• **What to work on**:
From the first line to the last, transcribe the material exactly.

• **Data provided**:
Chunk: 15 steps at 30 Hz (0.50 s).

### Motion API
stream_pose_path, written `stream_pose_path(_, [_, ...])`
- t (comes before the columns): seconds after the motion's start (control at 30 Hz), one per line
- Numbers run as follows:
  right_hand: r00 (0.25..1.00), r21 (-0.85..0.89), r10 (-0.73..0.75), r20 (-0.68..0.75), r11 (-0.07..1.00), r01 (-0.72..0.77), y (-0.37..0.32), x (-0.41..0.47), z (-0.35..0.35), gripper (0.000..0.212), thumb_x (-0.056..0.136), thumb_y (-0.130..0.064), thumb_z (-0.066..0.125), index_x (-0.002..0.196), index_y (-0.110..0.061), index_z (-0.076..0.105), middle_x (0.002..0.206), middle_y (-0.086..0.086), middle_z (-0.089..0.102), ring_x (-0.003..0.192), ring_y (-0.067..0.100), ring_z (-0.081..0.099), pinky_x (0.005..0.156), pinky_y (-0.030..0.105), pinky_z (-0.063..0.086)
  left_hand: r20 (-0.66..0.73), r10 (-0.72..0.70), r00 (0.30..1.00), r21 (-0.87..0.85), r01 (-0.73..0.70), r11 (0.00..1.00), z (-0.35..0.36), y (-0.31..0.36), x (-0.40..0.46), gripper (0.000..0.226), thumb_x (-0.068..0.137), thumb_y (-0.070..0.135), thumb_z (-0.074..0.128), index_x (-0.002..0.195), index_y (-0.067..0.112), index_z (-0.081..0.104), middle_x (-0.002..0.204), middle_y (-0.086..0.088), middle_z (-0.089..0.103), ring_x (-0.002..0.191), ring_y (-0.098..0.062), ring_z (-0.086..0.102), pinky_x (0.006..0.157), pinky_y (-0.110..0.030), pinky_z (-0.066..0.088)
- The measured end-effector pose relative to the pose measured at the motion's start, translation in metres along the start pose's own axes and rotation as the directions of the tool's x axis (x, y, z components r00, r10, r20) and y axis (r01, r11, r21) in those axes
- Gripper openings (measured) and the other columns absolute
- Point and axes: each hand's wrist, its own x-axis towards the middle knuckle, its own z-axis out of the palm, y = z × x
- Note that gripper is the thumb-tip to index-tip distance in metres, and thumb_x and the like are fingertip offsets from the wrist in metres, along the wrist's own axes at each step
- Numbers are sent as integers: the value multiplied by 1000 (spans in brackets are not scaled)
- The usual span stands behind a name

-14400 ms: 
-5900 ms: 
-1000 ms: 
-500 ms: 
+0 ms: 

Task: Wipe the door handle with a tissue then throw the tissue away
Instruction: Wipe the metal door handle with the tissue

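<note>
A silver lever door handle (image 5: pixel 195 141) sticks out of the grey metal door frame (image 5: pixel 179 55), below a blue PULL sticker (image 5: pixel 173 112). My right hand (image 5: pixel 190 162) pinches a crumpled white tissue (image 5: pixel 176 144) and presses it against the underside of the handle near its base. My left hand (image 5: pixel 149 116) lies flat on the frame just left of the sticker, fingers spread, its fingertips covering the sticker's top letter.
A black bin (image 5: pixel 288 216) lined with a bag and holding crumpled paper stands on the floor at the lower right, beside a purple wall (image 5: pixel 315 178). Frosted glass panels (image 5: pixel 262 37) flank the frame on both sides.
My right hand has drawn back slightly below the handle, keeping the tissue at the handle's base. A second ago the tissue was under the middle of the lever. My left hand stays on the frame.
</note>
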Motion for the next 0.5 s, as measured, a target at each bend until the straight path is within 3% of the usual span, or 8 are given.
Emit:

• **Solved exercise**:
Chunk: 15 steps at 30 Hz (0.50 s).

### Motion API
stream_pose_path, written `stream_pose_path(_, [_, ...])`
- t (comes before the columns): seconds after the motion's start (control at 30 Hz), one per line
- Numbers run as follows:
  right_hand: r00 (0.25..1.00), r21 (-0.85..0.89), r10 (-0.73..0.75), r20 (-0.68..0.75), r11 (-0.07..1.00), r01 (-0.72..0.77), y (-0.37..0.32), x (-0.41..0.47), z (-0.35..0.35), gripper (0.000..0.212), thumb_x (-0.056..0.136), thumb_y (-0.130..0.064), thumb_z (-0.066..0.125), index_x (-0.002..0.196), index_y (-0.110..0.061), index_z (-0.076..0.105), middle_x (0.002..0.206), middle_y (-0.086..0.086), middle_z (-0.089..0.102), ring_x (-0.003..0.192), ring_y (-0.067..0.100), ring_z (-0.081..0.099), pinky_x (0.005..0.156), pinky_y (-0.030..0.105), pinky_z (-0.063..0.086)
  left_hand: r20 (-0.66..0.73), r10 (-0.72..0.70), r00 (0.30..1.00), r21 (-0.87..0.85), r01 (-0.73..0.70), r11 (0.00..1.00), z (-0.35..0.36), y (-0.31..0.36), x (-0.40..0.46), gripper (0.000..0.226), thumb_x (-0.068..0.137), thumb_y (-0.070..0.135), thumb_z (-0.074..0.128), index_x (-0.002..0.195), index_y (-0.067..0.112), index_z (-0.081..0.104), middle_x (-0.002..0.204), middle_y (-0.086..0.088), middle_z (-0.089..0.103), ring_x (-0.002..0.191), ring_y (-0.098..0.062), ring_z (-0.086..0.102), pinky_x (0.006..0.157), pinky_y (-0.110..0.030), pinky_z (-0.066..0.088)
- The measured end-effector pose relative to the pose measured at the motion's start, translation in metres along the start pose's own axes and rotation as the directions of the tool's x axis (x, y, z components r00, r10, r20) and y axis (r01, r11, r21) in those axes
- Gripper openings (measured) and the other columns absolute
- Point and axes: each hand's wrist, its own x-axis towards the middle knuckle, its own z-axis out of the palm, y = z × x
- Note that gripper is the thumb-tip to index-tip distance in metres, and thumb_x and the like are fingertip offsets from the wrist in metres, along the wrist's own axes at each step
- Numbers are sent as integers: the value multiplied by 1000 (spans in brackets are not scaled)
- The usual span stands behind a name

-14400 ms: 
-5900 ms: 
-1000 ms: 
-500 ms: 
+0 ms: 

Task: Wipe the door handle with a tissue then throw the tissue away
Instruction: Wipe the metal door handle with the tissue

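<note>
A silver lever door handle (image 5: pixel 195 141) sticks out of the grey metal door frame (image 5: pixel 179 55), below a blue PULL sticker (image 5: pixel 173 112). My right hand (image 5: pixel 190 162) pinches a crumpled white tissue (image 5: pixel 176 144) and presses it against the underside of the handle near its base. My left hand (image 5: pixel 149 116) lies flat on the frame just left of the sticker, fingers spread, its fingertips covering the sticker's top letter.
A black bin (image 5: pixel 288 216) lined with a bag and holding crumpled paper stands on the floor at the lower right, beside a purple wall (image 5: pixel 315 178). Frosted glass panels (image 5: pixel 262 37) flank the frame on both sides.
My right hand has drawn back slightly below the handle, keeping the tissue at the handle's base. A second ago the tissue was under the middle of the lever. My left hand stays on the frame.
</note>
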Motion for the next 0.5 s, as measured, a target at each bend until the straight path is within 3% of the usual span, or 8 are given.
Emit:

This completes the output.